Activity
All the lines below should appear again unchanged, though their pictures should not.
------ Input data ------
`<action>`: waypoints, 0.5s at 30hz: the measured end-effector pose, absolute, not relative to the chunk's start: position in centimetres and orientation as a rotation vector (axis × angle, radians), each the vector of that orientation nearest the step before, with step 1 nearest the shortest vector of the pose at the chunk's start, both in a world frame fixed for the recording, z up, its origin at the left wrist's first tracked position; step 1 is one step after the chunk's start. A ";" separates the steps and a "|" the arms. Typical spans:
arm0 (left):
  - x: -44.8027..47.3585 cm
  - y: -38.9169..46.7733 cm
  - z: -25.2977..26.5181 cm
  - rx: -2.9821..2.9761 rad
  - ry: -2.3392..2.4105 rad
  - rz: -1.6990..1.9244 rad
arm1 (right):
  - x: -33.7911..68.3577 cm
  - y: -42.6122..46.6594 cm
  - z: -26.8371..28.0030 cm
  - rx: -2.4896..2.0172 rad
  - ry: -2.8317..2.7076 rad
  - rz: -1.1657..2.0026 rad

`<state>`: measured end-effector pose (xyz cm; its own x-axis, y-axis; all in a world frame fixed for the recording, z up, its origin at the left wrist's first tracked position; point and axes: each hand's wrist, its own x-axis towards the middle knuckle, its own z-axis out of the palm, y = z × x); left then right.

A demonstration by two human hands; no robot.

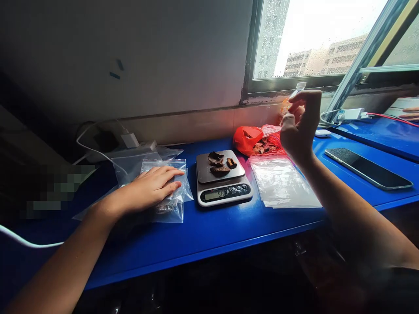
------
Final answer
`<action>`: waypoints, 0.5s at 30hz: the measured end-effector pose, absolute, not relative to the chunk's start: position in centimetres and orientation as a rotation vector (axis × angle, radians), each the vector of that orientation nearest the step before, with step 1 nearest the shortest vector of the pose at the chunk's start, both in a world frame fixed for the recording, z up, its origin at the left wrist's first tracked position; step 1 is one step after the chunk's start. A ";" separates the steps and a "|" the arms. Typical spans:
arm0 (left):
  - x: -44.8027..47.3585 cm
  - y: -38.9169..46.7733 cm
  - z: -25.2977..26.5181 cm
  - rx: -2.9821..2.9761 rad
  - ry: -2.3392..2.4105 rad
  - rz: -1.6990..1.9244 rad
arm1 (right):
  - x: -33.7911..68.3577 cm
  - y: -42.6122..46.6594 cm
  - z: -26.8371..28.0030 cm
  - rx: -2.4896..2.0172 rad
  - ry: -2.8317..2.7076 rad
  - rz: -1.1657..2.0026 rad

`<state>`: measured end-effector pose (xyz cm; its own x-axis, y-axis; all in a world frame fixed for the recording, z up, its origin at the left wrist's first tracked position; point and axes: each hand's wrist, its own x-axis towards the middle knuckle, its own z-axis out of the palm, y = z × x); left then right.

A demonstration by two human hands; no robot.

For this exercise, nothing more remains to be given.